6. Islam mengajarkan untuk tertib dalam amaliah, yang dimulai dengan iman,
diikuti dengan rasa cinta kepada sesama manusia, dan diiringi lagi dengan
iman kepada Allah Swt dengan shalat yang khusyu’, kemudian berzakatlah,
teguhlah memegang janji, bersabarlah memikul kiprah hidup. Kalau semua itu
sudah terisi, barulah pengukuhan iman sanggup diterima oleh Allah Swt, dan
barulah terhitung dan termasuk dalam daftar Allah Swt sebagai seorang yang
benar (shadaqu), yang cocok isi hatinya dengan amalannya.
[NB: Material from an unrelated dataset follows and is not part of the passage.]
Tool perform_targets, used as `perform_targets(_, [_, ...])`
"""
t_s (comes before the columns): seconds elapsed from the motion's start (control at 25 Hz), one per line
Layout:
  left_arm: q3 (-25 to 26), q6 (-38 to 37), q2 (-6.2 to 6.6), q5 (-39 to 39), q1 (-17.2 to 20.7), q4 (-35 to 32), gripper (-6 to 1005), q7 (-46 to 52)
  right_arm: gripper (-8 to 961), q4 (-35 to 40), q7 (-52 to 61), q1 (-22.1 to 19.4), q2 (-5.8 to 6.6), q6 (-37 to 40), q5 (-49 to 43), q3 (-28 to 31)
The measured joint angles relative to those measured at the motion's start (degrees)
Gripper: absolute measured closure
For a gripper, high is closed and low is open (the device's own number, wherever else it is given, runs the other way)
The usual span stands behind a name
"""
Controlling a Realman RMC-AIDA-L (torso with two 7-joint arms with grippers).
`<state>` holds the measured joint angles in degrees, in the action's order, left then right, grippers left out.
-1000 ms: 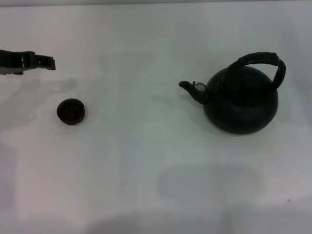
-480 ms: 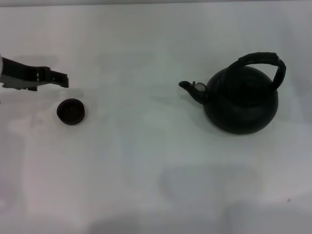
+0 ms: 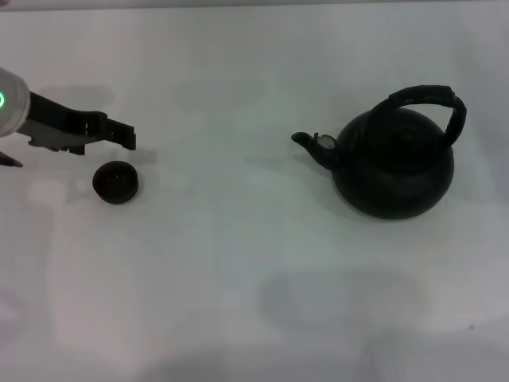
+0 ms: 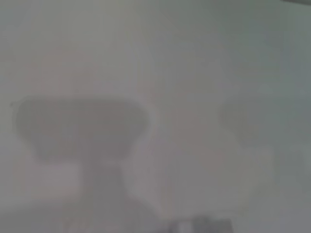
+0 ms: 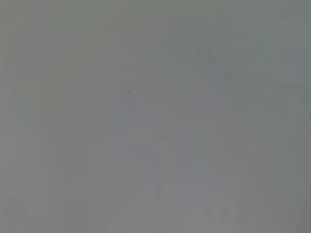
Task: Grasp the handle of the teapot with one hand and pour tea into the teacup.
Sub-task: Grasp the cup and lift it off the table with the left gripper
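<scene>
Reaching in from the table's (image 3: 238,302) left edge, the left gripper (image 3: 127,137) hangs just above and behind the teacup (image 3: 117,182), its black fingers pointing toward the middle of the surface. Whether they are spread or closed cannot be told from here, and nothing is visibly held. The left wrist view gives only a blurred white surface with soft shadows, and the right wrist view shows plain grey, so neither helps; the right arm is out of sight in every view.

The teacup stands upright near the left edge. The teapot (image 3: 393,164) sits well apart from it, toward the right side of the table, spout (image 3: 306,142) aimed at the cup and the handle (image 3: 433,103) arched upright over the lid, untouched. The pour appears not to have begun; the handle has yet to be grasped.

The likely trouble lies with the small, light cup: with the gripper this close over it, a low sweep could knock or drag it, shifting the pouring target. The teapot looks heavy, so an off-centre grip on the hoop could let it swing and spill early during the long carry across.
</scene>
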<state>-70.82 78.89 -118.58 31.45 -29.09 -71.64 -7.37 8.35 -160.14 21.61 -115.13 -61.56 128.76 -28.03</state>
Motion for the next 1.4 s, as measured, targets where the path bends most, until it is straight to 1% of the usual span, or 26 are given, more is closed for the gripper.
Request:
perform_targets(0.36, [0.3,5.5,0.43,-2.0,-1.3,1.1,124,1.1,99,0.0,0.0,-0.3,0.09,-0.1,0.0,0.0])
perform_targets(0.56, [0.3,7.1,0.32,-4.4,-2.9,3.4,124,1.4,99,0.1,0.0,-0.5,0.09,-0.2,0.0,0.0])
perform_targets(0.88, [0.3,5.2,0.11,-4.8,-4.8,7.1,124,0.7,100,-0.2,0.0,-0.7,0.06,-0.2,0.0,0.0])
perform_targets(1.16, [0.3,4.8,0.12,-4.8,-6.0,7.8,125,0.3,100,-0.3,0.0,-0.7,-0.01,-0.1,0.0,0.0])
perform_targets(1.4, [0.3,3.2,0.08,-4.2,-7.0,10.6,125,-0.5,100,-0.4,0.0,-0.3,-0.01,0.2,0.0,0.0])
7. Inti kehidupan yang sejati yakni taqwa. Karena itu Islam mewajibkan kita
untuk memelihara kekerabatan baik dengan Allah Swt. Dengan cara
meningkatkan iman. Jangan hingga orang melaksanakan shalat tetapi jiwanya
gelap, banyak orang shalat padahal ia tidak tahan kena cobaan, ada orang taat
shalat, tetapi ia bakhil, tidak mau menolong orang lain.

7
8
BAB 3
PENUTUP

3.1 Kesimpulan
Berdasarkan dari apa yang telah dibahas, saya menarik kesimpulan dan
menjadikannya beberapa poin, sebagai berikut :
a. Aplikasikan bagamana cara menjauhi larangan untuk tidak jangan berkata
kasar, mematuhi perintah untuk menahan marah, dan larangan jangan ingkar
atau melanggar janji
b. Larangan-larangan Allah swt yang terdapaat pada surat Ali Imran ayat 159 dan
Al- Baqarah ayat 177 yaitu larangan tidak berkata kasar dan jangan ingkar
atau melanggar janji
c. Perintah Allah Swt yang terdapat pada surat Ali Imran ayat 134 yaitu perintah
untuk menahan marah
3.2 Saran
Peniliti sepenuhnya sadar jika makalah ini masih jauh dari semurna. Oleh karena itu,
peneliti akan menerima saran dan kritik untuk kesempurnaanpada penulisan makalah
ini selanjutnya. Selain itu, besar harapan peneliti untuk makalah ini dapat memberikan
penambahan pikiran guna membentuk pribadi yang lebih baik lagi dan lebih taat atas
perintah dan menjauhi segala larangannya.